_What the exercise asks:_ In the records below, find the line with "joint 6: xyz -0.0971" and the line with "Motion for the"; return exactly those lines and every line between them.

_Exercise input:_
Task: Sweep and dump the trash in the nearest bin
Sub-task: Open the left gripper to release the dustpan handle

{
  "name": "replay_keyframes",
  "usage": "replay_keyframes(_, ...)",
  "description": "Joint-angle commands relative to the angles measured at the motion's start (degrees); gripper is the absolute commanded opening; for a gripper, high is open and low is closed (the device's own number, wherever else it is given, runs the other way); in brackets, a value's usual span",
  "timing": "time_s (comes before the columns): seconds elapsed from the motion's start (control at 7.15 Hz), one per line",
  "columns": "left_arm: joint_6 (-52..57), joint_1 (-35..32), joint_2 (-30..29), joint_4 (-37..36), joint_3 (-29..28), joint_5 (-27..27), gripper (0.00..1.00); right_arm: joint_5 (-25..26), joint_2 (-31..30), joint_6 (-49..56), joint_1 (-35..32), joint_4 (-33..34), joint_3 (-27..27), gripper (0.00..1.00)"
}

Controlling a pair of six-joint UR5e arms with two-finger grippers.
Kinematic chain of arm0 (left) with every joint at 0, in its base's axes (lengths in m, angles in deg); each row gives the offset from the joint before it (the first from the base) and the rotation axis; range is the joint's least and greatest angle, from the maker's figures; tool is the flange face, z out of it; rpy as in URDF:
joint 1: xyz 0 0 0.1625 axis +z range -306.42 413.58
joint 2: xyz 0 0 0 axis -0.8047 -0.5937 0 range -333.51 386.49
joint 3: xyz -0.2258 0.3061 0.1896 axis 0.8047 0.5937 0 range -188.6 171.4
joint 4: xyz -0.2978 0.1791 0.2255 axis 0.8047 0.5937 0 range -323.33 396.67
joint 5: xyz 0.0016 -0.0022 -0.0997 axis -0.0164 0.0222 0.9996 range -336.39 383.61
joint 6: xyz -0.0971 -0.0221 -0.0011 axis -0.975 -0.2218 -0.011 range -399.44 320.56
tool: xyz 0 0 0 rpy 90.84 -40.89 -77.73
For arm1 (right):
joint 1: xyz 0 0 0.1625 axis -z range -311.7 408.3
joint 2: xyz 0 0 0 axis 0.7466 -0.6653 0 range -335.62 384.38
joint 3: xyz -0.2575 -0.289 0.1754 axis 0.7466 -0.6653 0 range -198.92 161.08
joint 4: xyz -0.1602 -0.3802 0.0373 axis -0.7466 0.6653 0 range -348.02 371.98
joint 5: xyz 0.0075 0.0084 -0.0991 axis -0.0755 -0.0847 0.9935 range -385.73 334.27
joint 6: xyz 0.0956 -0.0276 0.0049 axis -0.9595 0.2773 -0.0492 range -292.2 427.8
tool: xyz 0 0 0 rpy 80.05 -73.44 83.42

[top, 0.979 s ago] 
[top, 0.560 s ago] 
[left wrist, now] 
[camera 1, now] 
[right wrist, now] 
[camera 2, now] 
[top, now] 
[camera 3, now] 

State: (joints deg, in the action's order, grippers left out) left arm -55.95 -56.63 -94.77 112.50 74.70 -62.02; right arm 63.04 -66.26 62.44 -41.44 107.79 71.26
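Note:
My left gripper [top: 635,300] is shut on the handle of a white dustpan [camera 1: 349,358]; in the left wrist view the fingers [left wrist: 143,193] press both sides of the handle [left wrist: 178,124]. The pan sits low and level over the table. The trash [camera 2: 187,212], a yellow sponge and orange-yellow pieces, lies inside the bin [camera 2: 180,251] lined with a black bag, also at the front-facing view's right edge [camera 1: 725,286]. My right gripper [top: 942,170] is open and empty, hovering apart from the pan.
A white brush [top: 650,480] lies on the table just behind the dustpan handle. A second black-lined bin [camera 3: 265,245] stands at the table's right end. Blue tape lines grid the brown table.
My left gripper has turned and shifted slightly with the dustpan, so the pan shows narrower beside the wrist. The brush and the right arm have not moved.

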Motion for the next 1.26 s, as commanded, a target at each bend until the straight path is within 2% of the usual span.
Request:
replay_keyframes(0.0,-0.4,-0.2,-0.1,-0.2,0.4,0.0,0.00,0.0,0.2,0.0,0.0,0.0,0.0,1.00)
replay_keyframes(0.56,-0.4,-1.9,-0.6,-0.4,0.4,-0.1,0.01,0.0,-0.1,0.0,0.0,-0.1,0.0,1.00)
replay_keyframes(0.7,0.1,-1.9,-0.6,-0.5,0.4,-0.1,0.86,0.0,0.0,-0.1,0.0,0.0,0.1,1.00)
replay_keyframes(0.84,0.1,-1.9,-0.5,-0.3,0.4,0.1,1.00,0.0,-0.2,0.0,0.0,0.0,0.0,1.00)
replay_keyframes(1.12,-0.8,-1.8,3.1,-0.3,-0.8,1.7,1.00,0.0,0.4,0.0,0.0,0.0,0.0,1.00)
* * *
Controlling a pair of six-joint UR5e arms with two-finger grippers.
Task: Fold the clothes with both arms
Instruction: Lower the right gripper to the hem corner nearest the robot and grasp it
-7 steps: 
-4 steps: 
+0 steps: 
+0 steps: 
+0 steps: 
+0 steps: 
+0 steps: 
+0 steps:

_Written answer:_
joint 6: xyz -0.0971 -0.0221 -0.0011 axis -0.975 -0.2218 -0.011 range -399.44 320.56
tool: xyz 0 0 0 rpy 90.84 -40.89 -77.73
For arm1 (right):
joint 1: xyz 0 0 0.1625 axis -z range -311.7 408.3
joint 2: xyz 0 0 0 axis 0.7466 -0.6653 0 range -335.62 384.38
joint 3: xyz -0.2575 -0.289 0.1754 axis 0.7466 -0.6653 0 range -198.92 161.08
joint 4: xyz -0.1602 -0.3802 0.0373 axis -0.7466 0.6653 0 range -348.02 371.98
joint 5: xyz 0.0075 0.0084 -0.0991 axis -0.0755 -0.0847 0.9935 range -385.73 334.27
joint 6: xyz 0.0956 -0.0276 0.0049 axis -0.9595 0.2773 -0.0492 range -292.2 427.8
tool: xyz 0 0 0 rpy 80.05 -73.44 83.42

[top, 0.979 s ago] 
[top, 0.560 s ago] 
[left wrist, now] 
[camera 1, now] 
[right wrist, now] 
[camera 2, now] 
[top, now] 
[camera 3, now] 

State: (joints deg, in the action's order, grippers left out) left arm -55.95 -56.63 -94.77 112.50 74.70 -62.02; right arm 63.04 -66.26 62.44 -41.44 107.79 71.26
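Note:
My left gripper [top: 635,300] is shut on the handle of a white dustpan [camera 1: 349,358]; in the left wrist view the fingers [left wrist: 143,193] press both sides of the handle [left wrist: 178,124]. The pan sits low and level over the table. The trash [camera 2: 187,212], a yellow sponge and orange-yellow pieces, lies inside the bin [camera 2: 180,251] lined with a black bag, also at the front-facing view's right edge [camera 1: 725,286]. My right gripper [top: 942,170] is open and empty, hovering apart from the pan.
A white brush [top: 650,480] lies on the table just behind the dustpan handle. A second black-lined bin [camera 3: 265,245] stands at the table's right end. Blue tape lines grid the brown table.
My left gripper has turned and shifted slightly with the dustpan, so the pan shows narrower beside the wrist. The brush and the right arm have not moved.
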
Motion for the next 1.26 s, as commanded, a target at each bend until the straight path is within 2% of the usual span.

The response is finished.